In sum, Aristotle’s understanding of ethics influences modern ethical values and helps to distinguish between moral virtues and wrong actions. Above all, the internal “master” of ambition exercises its power. Thought and reflection on matters of law and ethics sometimes come in at last place when ambition is excessive. A complete ethical relativism is almost unworkable. Ethics show that people must calculate the consequences of actions with a mind toward maximizing the good for the many, and not just for ourselves. This sense of moral community, of course, is the basis of most organized religions, though one needs to have no special proclivity toward orthodoxy to develop a sense of social responsibility. Philosophers refer to the idea of unanticipated consequences of singular acts as the slippery slope concept. Simply put, ethical professionals must worry about precedents. Aristotle does not make clear his reason for the remark that the action chosen is chosen in preference to other alternatives. Perhaps he means merely that, since choice involves thought, it is appropriate that the word for it should suggest the thoughtful discrimination of alternatives. Aristotle has said that what is chosen is the means to an end, but different people try to find goodness in different things, and some ends, those of bad men, appear good when they are not.

Works Cited

  1. Aristotle, “Politics”, in The Politics of Aristotle, ed. and trans., Ernest Barker Ernest Barker. New York: Oxford University Press, 1962.
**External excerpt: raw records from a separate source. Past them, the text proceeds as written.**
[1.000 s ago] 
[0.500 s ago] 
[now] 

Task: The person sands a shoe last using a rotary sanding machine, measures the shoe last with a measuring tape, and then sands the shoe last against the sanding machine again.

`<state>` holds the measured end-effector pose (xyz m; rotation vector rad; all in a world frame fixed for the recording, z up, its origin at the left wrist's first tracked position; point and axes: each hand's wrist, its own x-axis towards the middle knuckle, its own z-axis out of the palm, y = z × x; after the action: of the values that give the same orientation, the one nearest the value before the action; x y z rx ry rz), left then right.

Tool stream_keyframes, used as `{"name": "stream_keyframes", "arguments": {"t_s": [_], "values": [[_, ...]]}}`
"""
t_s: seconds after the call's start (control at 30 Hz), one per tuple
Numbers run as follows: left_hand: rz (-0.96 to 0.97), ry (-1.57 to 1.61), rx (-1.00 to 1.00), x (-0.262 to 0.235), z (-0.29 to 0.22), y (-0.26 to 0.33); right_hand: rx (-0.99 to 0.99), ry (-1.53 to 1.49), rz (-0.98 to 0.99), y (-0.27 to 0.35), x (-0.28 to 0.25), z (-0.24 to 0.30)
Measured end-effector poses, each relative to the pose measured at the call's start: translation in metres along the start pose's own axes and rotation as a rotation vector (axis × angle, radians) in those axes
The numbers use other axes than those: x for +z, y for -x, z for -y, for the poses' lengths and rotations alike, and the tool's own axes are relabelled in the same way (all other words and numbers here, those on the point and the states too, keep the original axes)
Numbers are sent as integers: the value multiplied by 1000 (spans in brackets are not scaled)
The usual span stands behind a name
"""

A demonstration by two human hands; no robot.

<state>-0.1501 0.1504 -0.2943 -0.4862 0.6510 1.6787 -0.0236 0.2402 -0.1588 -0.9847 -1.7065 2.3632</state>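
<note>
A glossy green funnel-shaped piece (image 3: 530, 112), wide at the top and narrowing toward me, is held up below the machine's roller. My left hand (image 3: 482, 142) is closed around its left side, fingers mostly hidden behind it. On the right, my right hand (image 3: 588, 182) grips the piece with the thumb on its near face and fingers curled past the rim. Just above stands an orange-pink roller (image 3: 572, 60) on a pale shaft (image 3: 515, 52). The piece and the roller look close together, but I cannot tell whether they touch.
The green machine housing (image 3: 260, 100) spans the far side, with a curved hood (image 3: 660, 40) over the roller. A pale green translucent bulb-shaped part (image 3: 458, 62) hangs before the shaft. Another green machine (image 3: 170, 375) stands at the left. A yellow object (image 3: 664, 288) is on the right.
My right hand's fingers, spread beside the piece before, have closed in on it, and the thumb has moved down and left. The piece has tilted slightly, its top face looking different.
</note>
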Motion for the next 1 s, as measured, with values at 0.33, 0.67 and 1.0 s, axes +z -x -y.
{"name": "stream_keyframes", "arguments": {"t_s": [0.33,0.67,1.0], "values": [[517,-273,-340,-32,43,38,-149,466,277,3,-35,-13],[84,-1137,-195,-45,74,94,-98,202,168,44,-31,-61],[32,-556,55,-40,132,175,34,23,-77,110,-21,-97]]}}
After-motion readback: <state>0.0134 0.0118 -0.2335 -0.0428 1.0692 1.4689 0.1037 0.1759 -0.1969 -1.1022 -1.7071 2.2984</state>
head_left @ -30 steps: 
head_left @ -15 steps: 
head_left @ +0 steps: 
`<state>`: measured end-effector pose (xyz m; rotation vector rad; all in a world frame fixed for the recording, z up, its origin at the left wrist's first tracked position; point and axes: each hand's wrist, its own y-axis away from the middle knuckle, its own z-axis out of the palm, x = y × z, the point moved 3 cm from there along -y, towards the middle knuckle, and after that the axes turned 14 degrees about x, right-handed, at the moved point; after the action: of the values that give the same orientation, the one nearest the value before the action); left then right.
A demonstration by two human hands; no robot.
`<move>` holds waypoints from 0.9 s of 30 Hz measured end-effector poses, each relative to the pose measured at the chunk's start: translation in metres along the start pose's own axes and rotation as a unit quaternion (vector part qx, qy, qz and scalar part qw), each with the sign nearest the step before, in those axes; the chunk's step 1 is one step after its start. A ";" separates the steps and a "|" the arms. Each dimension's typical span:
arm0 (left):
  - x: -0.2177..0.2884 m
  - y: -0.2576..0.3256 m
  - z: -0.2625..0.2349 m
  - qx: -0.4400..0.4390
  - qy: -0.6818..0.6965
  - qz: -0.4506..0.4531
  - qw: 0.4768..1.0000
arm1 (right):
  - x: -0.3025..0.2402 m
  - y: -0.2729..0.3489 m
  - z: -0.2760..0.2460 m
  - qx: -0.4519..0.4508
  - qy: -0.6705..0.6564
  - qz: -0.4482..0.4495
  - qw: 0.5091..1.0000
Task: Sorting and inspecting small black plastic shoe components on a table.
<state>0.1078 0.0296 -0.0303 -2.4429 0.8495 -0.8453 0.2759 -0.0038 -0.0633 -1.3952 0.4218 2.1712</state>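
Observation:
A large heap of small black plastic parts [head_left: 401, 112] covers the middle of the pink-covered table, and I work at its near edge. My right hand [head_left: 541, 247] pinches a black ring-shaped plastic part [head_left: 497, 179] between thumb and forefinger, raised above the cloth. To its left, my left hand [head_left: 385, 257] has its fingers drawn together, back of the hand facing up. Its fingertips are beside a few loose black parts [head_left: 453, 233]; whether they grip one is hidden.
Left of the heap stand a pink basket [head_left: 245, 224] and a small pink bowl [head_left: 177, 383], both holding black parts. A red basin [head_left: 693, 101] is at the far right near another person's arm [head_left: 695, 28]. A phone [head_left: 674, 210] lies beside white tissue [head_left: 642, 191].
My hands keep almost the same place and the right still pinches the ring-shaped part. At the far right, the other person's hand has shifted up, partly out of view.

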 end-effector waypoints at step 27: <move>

  2. Hamburger, M. Morals and Law: The Growth of Aristotle’s Legal Theory. Biblo and Tannen, 1971.
  3. Kraut, R. The Blackwell Guide to Aristotle’s Nicomachean Ethics. Wiley-Blackwell, 2006.
  4. Oakley, J., Cocking, D. Virtue Ethics and Professional Roles. Cambridge University Press, 2001.
  5. Sherman, N. Aristotle’s Ethics: Critical Essays. Rowman & Littlefield Publishers, Inc., 1999.
  6. Urmson, J. Aristotle’s Ethics. Wiley-Blackwell, 2001.